Hydrodynamic simulations of a moving substructure in a cluster of galaxies: Cold fronts and turbulence generation

We perform three-dimensional hydrodynamic simulations of a moving substructure in a cluster of galaxies. We investigate dynamical evolution of the intracluster medium (ICM) in and around the substructure moving radially in the larger cluster's gravitational potential, and its observational consequences. After the substructure passes the larger cluster's center, a bow shock and clear contact discontinuity form in front of it. The contact discontinuity looks like a sharp cold front in the X-ray image synthesized from the simulation results.

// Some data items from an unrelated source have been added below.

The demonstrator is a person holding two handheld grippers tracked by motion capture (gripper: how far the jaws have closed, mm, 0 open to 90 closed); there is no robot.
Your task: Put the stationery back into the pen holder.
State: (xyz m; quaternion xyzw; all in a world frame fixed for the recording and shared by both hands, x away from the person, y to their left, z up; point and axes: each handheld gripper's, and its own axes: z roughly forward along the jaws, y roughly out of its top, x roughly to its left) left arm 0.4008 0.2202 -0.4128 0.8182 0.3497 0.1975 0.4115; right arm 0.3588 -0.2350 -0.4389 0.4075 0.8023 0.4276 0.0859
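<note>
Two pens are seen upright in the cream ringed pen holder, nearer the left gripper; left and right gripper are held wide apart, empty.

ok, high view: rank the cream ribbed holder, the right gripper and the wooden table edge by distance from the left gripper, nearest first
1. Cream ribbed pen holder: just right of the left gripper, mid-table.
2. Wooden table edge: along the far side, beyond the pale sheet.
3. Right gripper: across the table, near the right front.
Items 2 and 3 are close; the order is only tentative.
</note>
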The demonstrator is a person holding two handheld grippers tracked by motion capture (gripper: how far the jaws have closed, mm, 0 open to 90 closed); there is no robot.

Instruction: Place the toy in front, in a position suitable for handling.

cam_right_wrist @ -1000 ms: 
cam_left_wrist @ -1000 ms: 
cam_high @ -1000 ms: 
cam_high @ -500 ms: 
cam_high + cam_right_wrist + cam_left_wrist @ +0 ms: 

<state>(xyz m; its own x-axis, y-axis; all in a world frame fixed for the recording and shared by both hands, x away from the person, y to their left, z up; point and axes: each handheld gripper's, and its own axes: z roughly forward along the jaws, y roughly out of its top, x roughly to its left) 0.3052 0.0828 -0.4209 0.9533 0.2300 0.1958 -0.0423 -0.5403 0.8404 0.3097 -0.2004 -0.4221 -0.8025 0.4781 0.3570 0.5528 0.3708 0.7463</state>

This agrees with a structure found in 1E 0657-56. The flow structure remains laminar before the first turnaround because the ram pressure stripping is dominant over the development of Kelvin-Helmholtz instabilities on the boundary between the substructure and the ambient ICM. When a subcluster oscillates radially around the larger cluster's center, both Kelvin-Helmholtz and Rayleigh-Taylor instabilities develop well and the flow structure becomes highly turbulent. Around the turnaround, the subcluster's cold gas is pushed out of its potential well. Therefore, the cold gas component appears to be in front of the subcluster. A relatively blunt cold front appears in the simulated X-ray image because the contact discontinuity is perturbed by Rayleigh-Taylor instabilities. This can explain the ICM structure found in A168.